Homework 3: Data wrangling and diagnostics
due 9 April 2020
Wrangling data files and exploring data to identify potential problems are critical and time-consuming initial steps in any data analysis. Data scientists spend considerable time on this effort. In this homework assignment, you will wrangle some messy data files and seek to identify potential problems.

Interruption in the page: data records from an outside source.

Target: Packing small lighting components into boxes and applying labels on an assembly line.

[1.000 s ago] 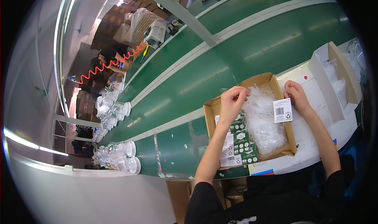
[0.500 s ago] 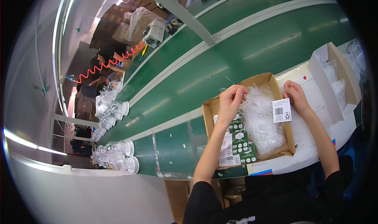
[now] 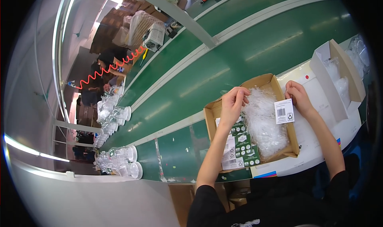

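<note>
My right hand (image 3: pixel 300 98) has its fingers closed at the top of a small white tag (image 3: pixel 284 111) with a barcode, which hangs over the box's right side. Across from it, my left hand (image 3: pixel 234 103) is pinched above the box; a thin clear strand shows beside it, but what its fingertips hold is hidden. Below both hands is a shallow open cardboard box (image 3: pixel 295 141). Its left part carries stacks of green and white printed tags (image 3: pixel 244 144); a heap of thin clear plastic strands (image 3: pixel 265 123) fills the right part.
A white open carton (image 3: pixel 324 73) with clear plastic pieces stands at right on white sheeting (image 3: pixel 319 135). Clear plastic cups or jars (image 3: pixel 129 153) line the green bench (image 3: pixel 179 151) at left. A metal post (image 3: pixel 187 19) rises beyond; a person (image 3: pixel 113 59) works farther off near a red coiled hose (image 3: pixel 101 71).
My hands stay nearly in place, the right one with the tag shifting very slightly left. The whole view has moved a little.
</note>
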Action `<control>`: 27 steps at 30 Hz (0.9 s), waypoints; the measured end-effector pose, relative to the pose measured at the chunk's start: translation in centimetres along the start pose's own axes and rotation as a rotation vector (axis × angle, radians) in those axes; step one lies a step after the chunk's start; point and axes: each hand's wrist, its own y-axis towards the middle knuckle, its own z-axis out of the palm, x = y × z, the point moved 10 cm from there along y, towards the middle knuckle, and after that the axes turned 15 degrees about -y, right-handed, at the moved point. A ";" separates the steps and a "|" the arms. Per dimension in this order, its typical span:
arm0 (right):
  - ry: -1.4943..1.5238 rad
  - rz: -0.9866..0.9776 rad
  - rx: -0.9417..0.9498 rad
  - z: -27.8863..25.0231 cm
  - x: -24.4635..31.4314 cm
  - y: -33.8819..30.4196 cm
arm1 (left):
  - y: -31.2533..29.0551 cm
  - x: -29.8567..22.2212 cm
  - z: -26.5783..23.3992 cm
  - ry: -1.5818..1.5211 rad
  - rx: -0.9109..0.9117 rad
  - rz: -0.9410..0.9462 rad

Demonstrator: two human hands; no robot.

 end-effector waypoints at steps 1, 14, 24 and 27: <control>-0.004 0.006 0.010 0.1 0.0 0.0 | 0.0 0.0 0.1 -0.002 0.009 0.011; -0.026 -0.011 0.015 0.3 0.3 -0.2 | -0.1 -0.3 -0.1 -0.020 -0.032 -0.009; 0.045 0.017 0.024 0.7 0.0 -0.1 | -0.3 -0.5 0.0 0.035 -0.016 0.004; 0.034 0.024 0.035 0.8 0.1 0.1 | -0.1 -0.5 -0.6 0.048 -0.038 0.005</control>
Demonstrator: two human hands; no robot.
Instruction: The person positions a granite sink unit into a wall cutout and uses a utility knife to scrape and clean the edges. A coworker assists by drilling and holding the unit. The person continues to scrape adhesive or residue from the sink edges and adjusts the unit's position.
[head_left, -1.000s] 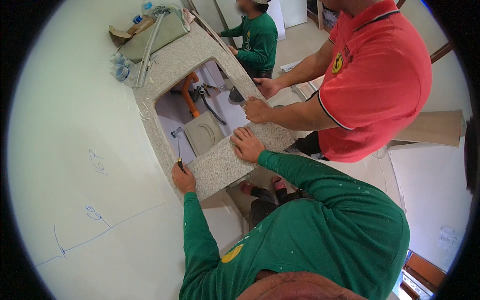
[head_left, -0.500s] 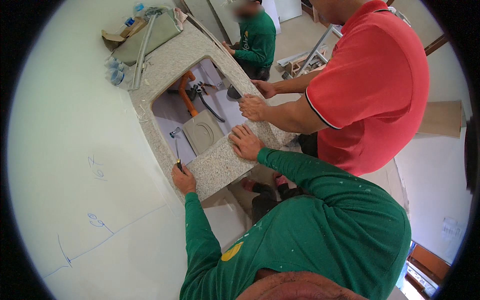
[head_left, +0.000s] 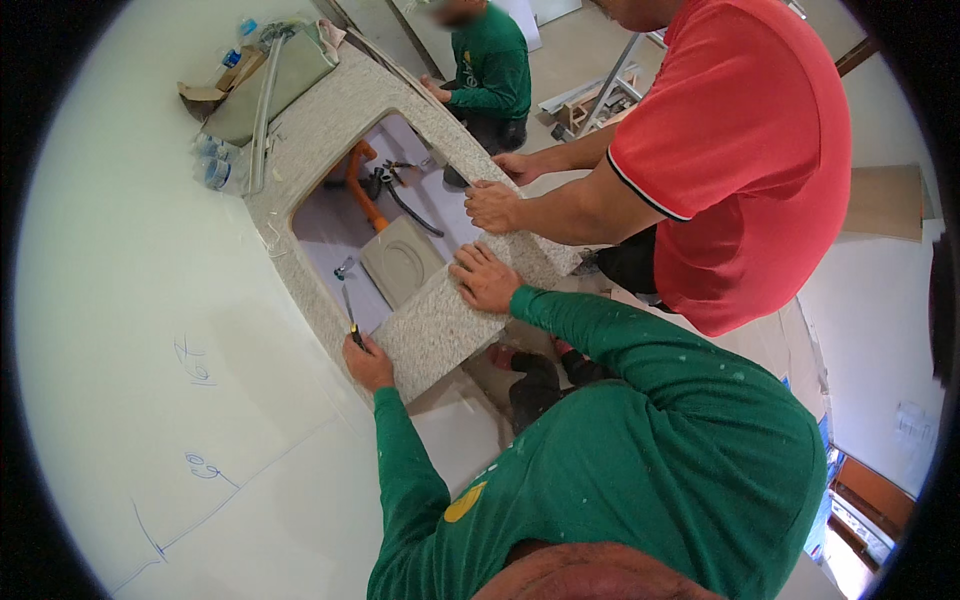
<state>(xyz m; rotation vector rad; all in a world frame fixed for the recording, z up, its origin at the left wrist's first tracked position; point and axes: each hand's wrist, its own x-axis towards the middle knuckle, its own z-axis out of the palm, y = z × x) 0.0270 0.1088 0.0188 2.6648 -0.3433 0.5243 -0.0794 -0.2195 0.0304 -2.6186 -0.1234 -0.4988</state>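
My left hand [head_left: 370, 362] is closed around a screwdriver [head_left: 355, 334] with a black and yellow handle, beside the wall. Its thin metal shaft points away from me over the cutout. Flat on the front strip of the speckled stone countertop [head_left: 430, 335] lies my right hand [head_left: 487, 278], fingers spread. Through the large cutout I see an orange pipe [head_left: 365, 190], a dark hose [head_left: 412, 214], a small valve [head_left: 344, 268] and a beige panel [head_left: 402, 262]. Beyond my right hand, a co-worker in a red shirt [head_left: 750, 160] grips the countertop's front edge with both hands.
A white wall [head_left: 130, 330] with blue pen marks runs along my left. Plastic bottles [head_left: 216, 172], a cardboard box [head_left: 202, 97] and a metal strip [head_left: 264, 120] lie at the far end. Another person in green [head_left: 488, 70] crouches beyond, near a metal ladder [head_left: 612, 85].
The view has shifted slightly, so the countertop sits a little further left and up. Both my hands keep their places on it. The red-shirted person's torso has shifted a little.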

In the zip file hw3_rawdata.zip
there is a
README.txt
file plus a set of five Excel files with data for a set of
intercross mice. The mice are the same as those in Broman et al.
(2015)
doi:10.1534/g3.115.019778;
these are the clinical phenotypes.
-
Combine the phenotype data into a single dataset with mice as rows and measurements as columns. See the
README.txt
file for details on which columns to focus on.Note that the mouse identifiers appear in several forms. Also note that, to merge the data from
final_rbm_data.xls
, you need to use the sample/mouse key inRBM_Tube_Number_Key.xls
. -
Explore the data for possible problems: typos, errors, outliers? If a particular trait appears in multiple files, check that the values correspond.
-
Write a report describing:
- your approach for merging the files, and the challenges involved
- your data diagnostics methods
- a summary of the problems you found. (Don’t show everything you did, but just some representative graphs.)